Pidió una ginebra y escuchó su propia voz por primera vez en días, no sabía cuántos. Le arrimaron un vaso de vidrio absolutamente liso sobre un pequeño paño verde. Bebió unos sorbos y comenzó a sentir el calor que bajaba desde la garganta irradiándose por todo su cuerpo. Alivio. Sintió alivio cuando los truenos comenzaron a vibrar en la inmediatez de los amplios ventanales vidriados y bajos.

Miró a su alrededor, una pareja animada, hablaba y gesticulaba a una velocidad que de alguna manera la hacía extraña a la escena, ¿por qué estaban allí? Había algunos hombres solos hacia el fondo del bar, ¿tres, cuatro? separados convenientemente por algunas mesas vacías. Era difícil distinguirlos entre sí, casi la misma postura bajo una débil luz que los aglutinaba en una falsa armonía.

Pidió otra ginebra y ésta vez decidió buscar mesa, se dirigió a una esquina algo irregular que se ubicaba casi bajo el televisor al que alcanzó a ojear mientras iba a sentarse, pasaba imágenes de una pelea callejera multitudinaria, filmada con bruscos movimientos de cámaras, habían silenciado el volumen.

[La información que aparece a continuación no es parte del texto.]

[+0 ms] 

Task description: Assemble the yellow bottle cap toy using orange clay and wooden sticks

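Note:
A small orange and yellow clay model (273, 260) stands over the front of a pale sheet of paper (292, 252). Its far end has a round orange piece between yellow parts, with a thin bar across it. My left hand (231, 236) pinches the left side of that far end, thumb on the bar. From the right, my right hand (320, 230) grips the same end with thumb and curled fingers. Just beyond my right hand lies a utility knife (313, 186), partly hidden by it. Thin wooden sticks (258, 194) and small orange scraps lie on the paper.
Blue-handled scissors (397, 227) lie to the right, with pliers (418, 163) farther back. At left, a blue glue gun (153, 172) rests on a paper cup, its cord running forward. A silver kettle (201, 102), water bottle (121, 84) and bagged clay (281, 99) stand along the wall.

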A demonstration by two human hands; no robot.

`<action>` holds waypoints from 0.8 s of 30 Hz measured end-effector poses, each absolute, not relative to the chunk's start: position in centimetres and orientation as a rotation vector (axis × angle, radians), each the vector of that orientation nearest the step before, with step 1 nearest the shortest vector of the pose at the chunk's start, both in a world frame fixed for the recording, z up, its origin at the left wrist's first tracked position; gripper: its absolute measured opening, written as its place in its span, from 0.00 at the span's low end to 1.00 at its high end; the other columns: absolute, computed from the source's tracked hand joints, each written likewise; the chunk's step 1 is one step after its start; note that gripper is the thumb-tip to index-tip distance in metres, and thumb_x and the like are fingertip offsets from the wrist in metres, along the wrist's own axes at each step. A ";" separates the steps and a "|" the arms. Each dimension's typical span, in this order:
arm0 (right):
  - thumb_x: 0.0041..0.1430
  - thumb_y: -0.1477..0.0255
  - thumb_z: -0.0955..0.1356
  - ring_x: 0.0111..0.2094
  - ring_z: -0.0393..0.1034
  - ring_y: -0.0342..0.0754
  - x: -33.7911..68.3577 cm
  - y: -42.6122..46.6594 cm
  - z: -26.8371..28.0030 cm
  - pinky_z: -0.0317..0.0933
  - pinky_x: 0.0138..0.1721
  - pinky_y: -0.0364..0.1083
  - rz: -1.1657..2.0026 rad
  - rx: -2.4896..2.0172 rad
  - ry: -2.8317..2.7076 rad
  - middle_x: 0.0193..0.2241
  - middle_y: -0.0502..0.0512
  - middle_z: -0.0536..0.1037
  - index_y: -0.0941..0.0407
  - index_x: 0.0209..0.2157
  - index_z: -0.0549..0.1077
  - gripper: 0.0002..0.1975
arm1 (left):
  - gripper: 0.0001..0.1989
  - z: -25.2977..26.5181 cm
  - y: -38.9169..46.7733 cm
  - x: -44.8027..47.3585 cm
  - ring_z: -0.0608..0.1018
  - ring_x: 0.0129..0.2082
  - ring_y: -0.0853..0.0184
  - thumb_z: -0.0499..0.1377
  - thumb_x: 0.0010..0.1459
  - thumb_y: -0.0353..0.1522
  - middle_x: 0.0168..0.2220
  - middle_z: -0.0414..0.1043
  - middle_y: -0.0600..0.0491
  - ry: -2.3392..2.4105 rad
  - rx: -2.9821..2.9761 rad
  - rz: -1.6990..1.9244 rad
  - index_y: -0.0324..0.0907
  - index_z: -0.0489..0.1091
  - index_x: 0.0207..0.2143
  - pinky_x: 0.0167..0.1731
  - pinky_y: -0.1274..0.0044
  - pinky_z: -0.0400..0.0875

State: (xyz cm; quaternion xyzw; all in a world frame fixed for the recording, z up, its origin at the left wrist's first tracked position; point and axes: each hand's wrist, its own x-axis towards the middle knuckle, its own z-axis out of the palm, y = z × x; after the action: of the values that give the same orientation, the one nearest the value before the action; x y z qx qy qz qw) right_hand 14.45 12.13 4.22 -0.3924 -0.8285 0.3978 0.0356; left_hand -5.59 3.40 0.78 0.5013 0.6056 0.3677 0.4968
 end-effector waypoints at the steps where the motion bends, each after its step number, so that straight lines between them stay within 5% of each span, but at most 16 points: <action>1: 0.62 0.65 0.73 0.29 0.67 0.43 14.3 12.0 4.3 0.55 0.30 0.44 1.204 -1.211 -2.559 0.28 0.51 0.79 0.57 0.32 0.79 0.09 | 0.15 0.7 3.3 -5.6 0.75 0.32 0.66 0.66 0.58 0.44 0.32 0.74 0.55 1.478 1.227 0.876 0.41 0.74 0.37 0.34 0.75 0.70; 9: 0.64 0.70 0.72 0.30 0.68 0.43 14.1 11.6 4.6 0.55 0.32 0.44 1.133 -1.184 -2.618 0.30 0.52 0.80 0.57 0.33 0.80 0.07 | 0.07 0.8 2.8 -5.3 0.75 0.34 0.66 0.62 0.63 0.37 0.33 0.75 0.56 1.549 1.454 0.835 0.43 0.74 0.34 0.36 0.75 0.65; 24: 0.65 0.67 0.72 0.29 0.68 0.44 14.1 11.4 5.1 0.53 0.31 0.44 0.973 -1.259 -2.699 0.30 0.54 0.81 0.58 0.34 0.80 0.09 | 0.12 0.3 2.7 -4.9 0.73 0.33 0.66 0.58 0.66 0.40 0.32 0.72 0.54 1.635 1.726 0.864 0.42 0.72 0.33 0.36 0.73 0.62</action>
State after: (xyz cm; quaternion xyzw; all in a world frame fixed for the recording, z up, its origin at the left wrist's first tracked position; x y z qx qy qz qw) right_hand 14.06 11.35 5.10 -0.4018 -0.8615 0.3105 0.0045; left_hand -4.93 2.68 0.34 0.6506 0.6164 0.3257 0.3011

Ya había tomado la tercera ginebra cuando hizo un gesto para pedir la cuenta. Pagó y salió a la calle. La tormenta ahora era una llovizna fina y pertinaz. Volvió las seis cuadras que ya había caminado y entró a su departamento. Prendió el tubo fluorescente de la cocina, abrió la heladera y sacó una botella que tenía algún resto de gin. Le dio largos tragos del pico hasta vaciarla. Luego de sentarse sobre la banqueta que estaba pegada a la pared se quedó inmóvil unos cuantos minutos hasta que, venciendo cierta resistencia de su cuerpo, se levantó. Buscó el cuaderno que siempre guardaba en el cajón de la mesa de luz junto a una vieja lapicera Parker azul, volvió a la cocina, se arrimó a la mesa arrastrándose sobre una de las sillas y escribió, una vez más, la fecha y la hora. Trazó una línea siguiendo todo el renglón y abajo, intentando ser lo más prolijo que le permitían sus reflejos puso: “hoy, maté a una persona, una persona que no conocía, Ya antes había pensado en hacerlo y está escrito en algunas notas de éste mismo cuaderno el modo y el motivo por el cual quería hacerlo. Bueno, hoy lo hice. No fue muy diferente de lo que tenía en mente. Esperaba eso. Me asombró la facilidad del cuchillo para penetrar la carne y el abundante sangrado. Hay que decir que el punto en el que lo acuchillé fue bastante preciso, y casi no tuvo tiempo de darse cuenta que se moría. Seguramente se desplomó ya muerto. Tuve suerte, nunca le vi la cara.”

Cerró el cuaderno, enganchó la Parker en la tapa y lo puso en su sitio. Vio por la ventana del dormitorio que ya no llovía, un viento fuerte balanceaba las gruesas ramas de los plátanos. Se sentó a un lado de la cama y esbozó un gesto ambiguo en el que se mezclaban el asco y cierta autocomplacencia.
La certeza que anhelaba horas antes le fue llegando gradualmente hasta embargarlo por completo: “sí -pensó- es verdad que éstas cosas cambian a un hombre para siempre”. Y se tendió en la cama boca arriba esperando el sueño.